Story by Linda Parker

It took a hunch, hard work and a heck of a lot of diplomacy. But the payoff is spectacular. Archeologists from the McMicken College of Arts and Sciences have discovered a monumental Greek temple outside the ancient city of Apollonia in Albania.

The temple is “only the fifth of its kind in all of Albania,” said Jack L. Davis, the Carl W. Blegen Professor of Greek Archaeology and co-director of the international team that found the temple.

The hunch had its roots in work begun more than 40 years ago, when a farmer’s tractor uncovered terracotta figurines outside Apollonia’s walls. The site appeared to include remains of a sanctuary. This early discovery went largely unnoticed, however, because of the Soviet-Albanian schism in 1960.

In 2002, Albanian archeologists, working with Davis and UC colleagues, walked a grid between Apollonia and the Adriatic Sea, seeking artifacts in the dirt and vegetation. They found more figurines, an altar, and pottery from a much earlier date. “It seemed to us that the sanctuary was already being used in the Archaic period, several centuries earlier than the 1960 team believed,” Davis said.

Then came the kicker: a local family told the Albanian team leader they had uncovered a foundation of large, regular blocks as they were building a house in 1997. Now the UC-Albanian team needed to dig. Evidence was mounting that a large temple, not just a sanctuary, had occupied the site.

Enter the need for negotiation. The Albanian family has lived on the land since 1928, building a compound called Bonjakët, which is the family’s name.

“It is very difficult to gain their trust,” Davis said. “And at the same time, they have all kinds of concerns about us being on their property. One of the gentlemen was worried we might discover graves. That would make it difficult for him to live there any longer, if people were buried there.

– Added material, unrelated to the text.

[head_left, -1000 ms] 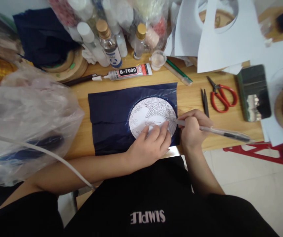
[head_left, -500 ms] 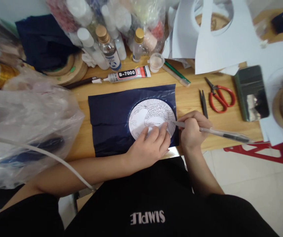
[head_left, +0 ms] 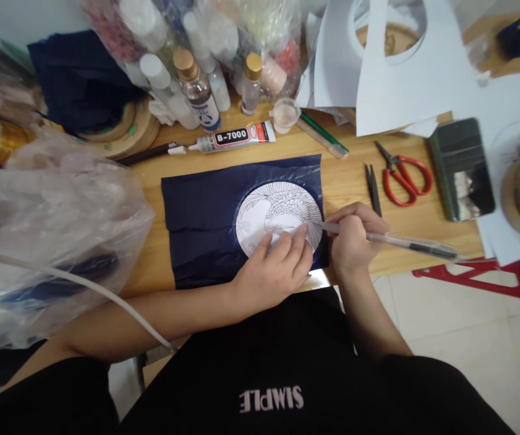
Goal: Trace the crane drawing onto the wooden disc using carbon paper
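Note:
A round white paper (head_left: 255, 220) printed with a line drawing of a bird lies on a dark blue cloth (head_left: 201, 211). Over the paper's lower edge rests my left hand (head_left: 276, 266), palm down, its fingers spread on the drawing and holding nothing. To the right of it, my right hand (head_left: 355, 241) is closed around a clear pen (head_left: 412, 243). The pen's tip touches or nearly touches the right edge of the paper; contact cannot be made out. The pen's back end points right, past the table's front edge.
Red-handled scissors (head_left: 405, 176), black tweezers (head_left: 372, 190) and a phone (head_left: 462, 169) lie to the right. A glue tube (head_left: 237, 138), small bottles (head_left: 199, 90) and a lidded cup (head_left: 285, 115) line the back. Plastic bags (head_left: 60, 211) and a white cable (head_left: 83, 281) are at left.
Almost nothing differs. Both hands, the pen and the paper keep their places, and the whole view has shifted very slightly.

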### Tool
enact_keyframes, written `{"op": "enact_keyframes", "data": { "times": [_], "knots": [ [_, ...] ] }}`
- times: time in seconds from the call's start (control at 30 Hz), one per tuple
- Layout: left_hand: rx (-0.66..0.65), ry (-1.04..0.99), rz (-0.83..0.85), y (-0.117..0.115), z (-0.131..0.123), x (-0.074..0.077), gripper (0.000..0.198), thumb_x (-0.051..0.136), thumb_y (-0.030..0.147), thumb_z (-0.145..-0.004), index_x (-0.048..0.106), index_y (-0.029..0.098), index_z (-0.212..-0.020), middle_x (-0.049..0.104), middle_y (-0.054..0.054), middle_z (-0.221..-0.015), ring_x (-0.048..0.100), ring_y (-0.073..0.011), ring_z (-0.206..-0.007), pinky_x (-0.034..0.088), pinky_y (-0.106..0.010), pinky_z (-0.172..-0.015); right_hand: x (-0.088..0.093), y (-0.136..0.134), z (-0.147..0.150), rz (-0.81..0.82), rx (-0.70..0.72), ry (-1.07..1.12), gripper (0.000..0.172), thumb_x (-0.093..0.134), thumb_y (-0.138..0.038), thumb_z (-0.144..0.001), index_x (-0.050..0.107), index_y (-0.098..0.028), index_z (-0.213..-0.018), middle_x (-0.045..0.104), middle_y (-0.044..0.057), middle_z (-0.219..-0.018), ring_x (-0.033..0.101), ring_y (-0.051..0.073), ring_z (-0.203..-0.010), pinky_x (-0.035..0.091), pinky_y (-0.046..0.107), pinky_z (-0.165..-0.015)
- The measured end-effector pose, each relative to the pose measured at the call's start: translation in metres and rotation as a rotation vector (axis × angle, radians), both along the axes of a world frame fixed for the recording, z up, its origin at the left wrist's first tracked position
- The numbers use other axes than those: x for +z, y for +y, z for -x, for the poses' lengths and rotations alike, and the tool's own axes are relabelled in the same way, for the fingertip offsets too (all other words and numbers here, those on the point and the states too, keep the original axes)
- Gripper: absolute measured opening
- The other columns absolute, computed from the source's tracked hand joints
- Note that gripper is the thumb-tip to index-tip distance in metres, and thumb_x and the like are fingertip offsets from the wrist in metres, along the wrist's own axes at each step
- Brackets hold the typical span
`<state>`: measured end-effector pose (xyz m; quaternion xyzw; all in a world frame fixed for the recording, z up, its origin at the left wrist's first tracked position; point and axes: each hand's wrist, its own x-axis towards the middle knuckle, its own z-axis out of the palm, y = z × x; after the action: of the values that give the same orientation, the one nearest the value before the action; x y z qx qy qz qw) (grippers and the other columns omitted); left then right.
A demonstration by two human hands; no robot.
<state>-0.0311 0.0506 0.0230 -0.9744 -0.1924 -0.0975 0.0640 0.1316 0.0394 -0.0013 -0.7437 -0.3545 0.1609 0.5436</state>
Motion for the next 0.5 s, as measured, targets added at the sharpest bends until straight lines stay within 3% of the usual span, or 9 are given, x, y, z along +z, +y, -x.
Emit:
{"op": "enact_keyframes", "data": {
  "times": [0.5],
  "knots": [
    [0.0, -0.003, 0.019, 0.0005, -0.0011, 0.0022, 0.041, 0.046, 0.039, -0.097, 0.062, 0.009, -0.119, 0.059, -0.016, -0.133, 0.061, -0.0258, -0.101, 0.049, -0.037, -0.083, -0.0009, -0.0003, -0.0004, 0.006, 0.016, 0.043, 0.019, 0.041, -0.016, -0.063, 0.057, -0.02, -0.053, 0.051, -0.004, -0.046, 0.046, 0.01, -0.044, 0.036, 0.025, -0.045]
  ]
}}
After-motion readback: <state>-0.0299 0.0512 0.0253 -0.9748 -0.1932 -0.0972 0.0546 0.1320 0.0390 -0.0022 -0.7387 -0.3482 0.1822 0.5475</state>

“Another concern is that the resources they have on their farm are potentially worth a lot of money to them. They’d like to have some control over them and are afraid they’ll be taken away by the state without any profit to them.’’

Davis persuaded the family to let the team return in September 2004 and dig 11 trenches. In one couple’s garden, the team found parts of three courses of blocks consistent with a monumental temple.

In other trenches, they found artifacts that “document a rich history of ancient cult practice at this site, including terracotta figurines of a reclining male and female that team members had never seen before.”

According to Davis, the team faces urgent challenges, including Albania’s plan to build a highway through “the antiquities of the urban center of Apollonia.”

A co-director of the 2004 fieldwork was UC doctoral candidate Sharon Stocker. Davis and Stocker were accompanied in the field by UC team members Kori Duncan, Dr. Tammie Gerke, Evi Gorogianni, Ols Lafe, Kathleen Lynch and Shannan Stewart.

They agree, pointed out Davis, that the site has “extraordinary and singular importance to Albanian archaeology and to the history of Greek colonization in the Adriatic Sea.”